Multi-vendor CSI plugin driver supporting over 80 storage drivers in a single plugin to provide block
and mount
storage to Container Orchestration systems.
- Free software: Apache Software License 2.0
- Documentation: Pending
This CSI driver is up to date with latest CSI specs including the new snapshots feature recently introduced.
Currently supported features are:
- Create block volume
- Creating snapshots
- Creating a block volume from a snapshot
- Delete block volume
- Deleting snapshots
- Listing volumes with pagination
- Listing snapshots with pagination
- Attaching volumes
- Detaching volumes
- Reporting storage capacity
- Probing the node
- Retrieving the plugin info
This driver requires that Cinder v11.0 (OSP-12/Pike) is already installed in the system, how this is accomplished is left to the installer, as there are multiple ways this can be accomplished:
- From OSP repositories
- From RDO repositories
- From github
- From other repositories
Any other basic requirement is already handled by ember-csi
when installing from PyPi.
Besides the basic dependencies there are also some drivers that have additional requirements that must be met for proper operation of the driver and/or attachment/detachment operations, just like in Cinder.
Some of these Python dependencies for the Controller servicer are:
- DRBD: dbus and drbdmanage
- HPE 3PAR: python-3parclient
- Kaminario: krest
- Pure: purestorage
- Dell EMC VMAX, IBM DS8K: pyOpenSSL
- HPE Lefthad: python-lefthandclient
- Fujitsu Eternus DX: pywbem
- IBM XIV: pyxcli
- RBD: rados and rbd
- Dell EMC VNX: storops
- Violin: vmemclient
- INFINIDAT: infinisdk, capacity, infy.dtypes.wwn, infi.dtypes.iqn
Other backends may also require additional packages, for example LVM on CentOS/RHEL requires the targetcli
package, so please check with your hardware vendor.
Besides the Controller requirements there are usually requirements for the Node servicer needed to handle the attaching and detaching of volumes to the node based on the connection used to access the storage.

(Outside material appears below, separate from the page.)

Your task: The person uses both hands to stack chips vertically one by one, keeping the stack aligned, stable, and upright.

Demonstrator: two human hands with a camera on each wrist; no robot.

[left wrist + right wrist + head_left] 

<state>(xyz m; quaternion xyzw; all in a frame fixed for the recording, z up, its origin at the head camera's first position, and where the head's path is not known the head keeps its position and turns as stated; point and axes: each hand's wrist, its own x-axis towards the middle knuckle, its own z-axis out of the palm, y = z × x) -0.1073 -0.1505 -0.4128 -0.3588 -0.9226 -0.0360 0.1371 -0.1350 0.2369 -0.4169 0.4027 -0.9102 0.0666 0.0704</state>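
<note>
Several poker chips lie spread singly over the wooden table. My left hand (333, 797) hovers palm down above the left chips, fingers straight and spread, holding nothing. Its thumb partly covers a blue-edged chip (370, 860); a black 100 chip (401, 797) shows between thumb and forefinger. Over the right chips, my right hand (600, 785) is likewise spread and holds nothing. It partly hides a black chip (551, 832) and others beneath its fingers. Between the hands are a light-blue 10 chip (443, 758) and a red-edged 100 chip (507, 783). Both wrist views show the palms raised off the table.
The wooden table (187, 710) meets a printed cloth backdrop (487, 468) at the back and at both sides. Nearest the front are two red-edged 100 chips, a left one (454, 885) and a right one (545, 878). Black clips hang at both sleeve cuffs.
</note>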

For example:
- iSCSI: iscsi-initiator-tools and device-mapper-multipath
- RBD/Ceph: ceph-common package
First we need to install the Cinder Python package, for example to install from RDO on CentOS:
$ sudo yum install -y centos-release-openstack-pike
$ sudo yum install -y openstack-cinder python-pip
Then we just need to install the ember-csi
package:
$ sudo pip install ember-csi
Now we should install any additional package required by our backend.

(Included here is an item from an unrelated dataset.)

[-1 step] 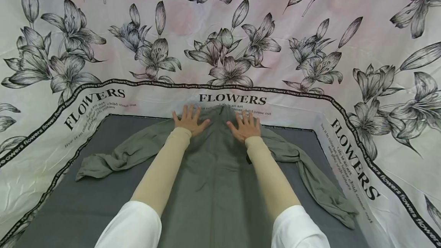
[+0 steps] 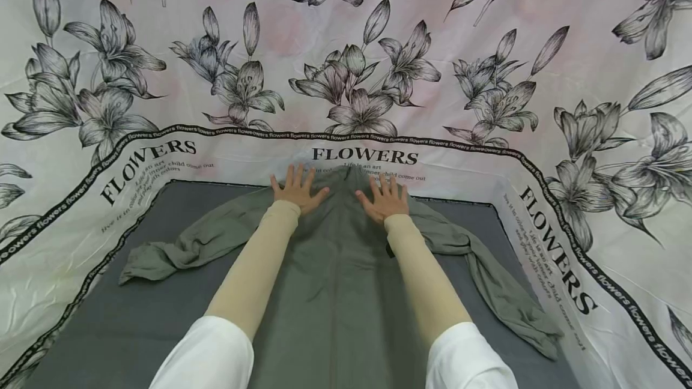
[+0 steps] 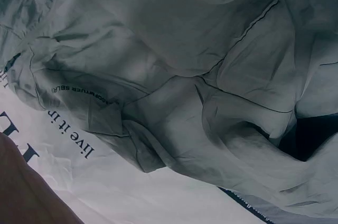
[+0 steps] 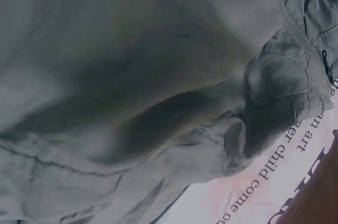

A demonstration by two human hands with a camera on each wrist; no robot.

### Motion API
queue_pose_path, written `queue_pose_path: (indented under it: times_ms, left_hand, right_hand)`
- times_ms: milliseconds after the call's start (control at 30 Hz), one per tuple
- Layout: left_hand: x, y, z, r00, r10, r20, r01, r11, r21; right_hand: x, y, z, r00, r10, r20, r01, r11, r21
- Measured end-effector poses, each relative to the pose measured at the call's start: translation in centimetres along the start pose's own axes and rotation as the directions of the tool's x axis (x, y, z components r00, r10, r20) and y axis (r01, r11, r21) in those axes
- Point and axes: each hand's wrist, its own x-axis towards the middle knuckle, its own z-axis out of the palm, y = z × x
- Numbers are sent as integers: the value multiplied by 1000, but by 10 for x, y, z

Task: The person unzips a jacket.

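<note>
A grey-green jacket point(image 2: 337, 293) lies spread out, its collar end point(image 2: 347, 177) at the far side and its sleeves stretched to either side. On its left shoulder area rests my left hand point(image 2: 297, 189), fingers straight and spread. My right hand point(image 2: 385, 198) lies flat with spread fingers on the right shoulder area. Neither hand grips anything. The left wrist view shows the wrinkled jacket cloth point(image 3: 163, 49) with dark printed lettering, and part of the hand point(image 3: 31, 192) at the lower left. Seams and folds of the cloth point(image 4: 158, 76) fill most of the right wrist view.
Beneath the jacket is a dark grey surface point(image 2: 162, 323) with a white border printed "FLOWERS" point(image 2: 365, 155). A pale cloth with drawn lilies point(image 2: 362, 107) surrounds it. The left sleeve point(image 2: 157, 260) and right sleeve point(image 2: 503, 293) lie bent and creased.
</note>
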Motion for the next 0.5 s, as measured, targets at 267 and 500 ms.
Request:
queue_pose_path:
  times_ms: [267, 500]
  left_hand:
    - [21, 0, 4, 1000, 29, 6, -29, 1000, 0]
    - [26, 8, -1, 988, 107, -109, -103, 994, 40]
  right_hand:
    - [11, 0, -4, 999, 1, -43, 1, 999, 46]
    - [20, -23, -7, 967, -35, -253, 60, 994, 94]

For iSCSI backends we'll want to install:
$ sudo yum install iscsi-initiator-utils
$ sudo yum install device-mapper-multipath
$ sudo mpathconf --enable --with_multipathd y --user_friendly_names n --find_multipaths y
For RBD we'll also need a specific package:
$ sudo yum install ceph-common
The CSI driver is configured via environmental variables, any value that doesn't have a default is a required value.
Name | Role | Description | Default | Example |
---|---|---|---|---|
CSI_ENDPOINT |
all | IP and port to bind the service | [::]:50051 | 192.168.1.22:50050 |
CSI_MODE |
all | Role the service should perform: controller, node, all | all | controller |
X_CSI_STORAGE_NW_IP |
node | IP address in the Node used to connect to the storage | IP resolved from Node's fqdn | 192.168.1.22 |
X_CSI_NODE_ID |
node | ID used by this node to identify itself to the controller | Node's fqdn | csi_test_node |
X_CSI_PERSISTENCE_CONFIG |
all | Configuration of the cinderlib metadata persistence plugin. |
{'storage': 'db', 'connection': 'sqlite:///db.sqlite'} | {'storage': 'db', 'connection': 'mysql+pymysql://root:stackdb@192.168.1.1/cinder?charset=utf8'} |
X_CSI_EMBER_CONFIG |
all | Global cinderlib configuration |
{'project_id': 'io.ember-csi', 'user_id': 'io.ember-csi', 'root_helper': 'sudo'} | {"project_id":"k8s project","user_id":"csi driver","root_helper":"sudo"} |
X_CSI_BACKEND_CONFIG |
controller | Driver configuration | {"volume_backend_name": "rbd", "volume_driver": "cinder.volume.drivers.rbd.RBDDriver", "rbd_user": "cinder", "rbd_pool": "volumes", "rbd_ceph_conf": "/etc/ceph/ceph.conf", "rbd_keyring_conf": "/etc/ceph/ceph.client.cinder.keyring"} | |
X_CSI_DEFAULT_MOUNT_FS |
node | Default mount filesystem when missing in publish calls | ext4 | btrfs |
X_CSI_DEBUG_MODE |
all | Debug mode (rpdb, pdb) to use. Disabled by default. | rpdb | |
X_CSI_ABORT_DUPLICATES |
all | If we want to abort or queue (default) duplicated requests. | false | true |
The only role that has been tested at the moment is the default one, where Controller and Node servicer are executed in the same service (CSI_MODE=all
), and other modes are expected to have issues at the moment.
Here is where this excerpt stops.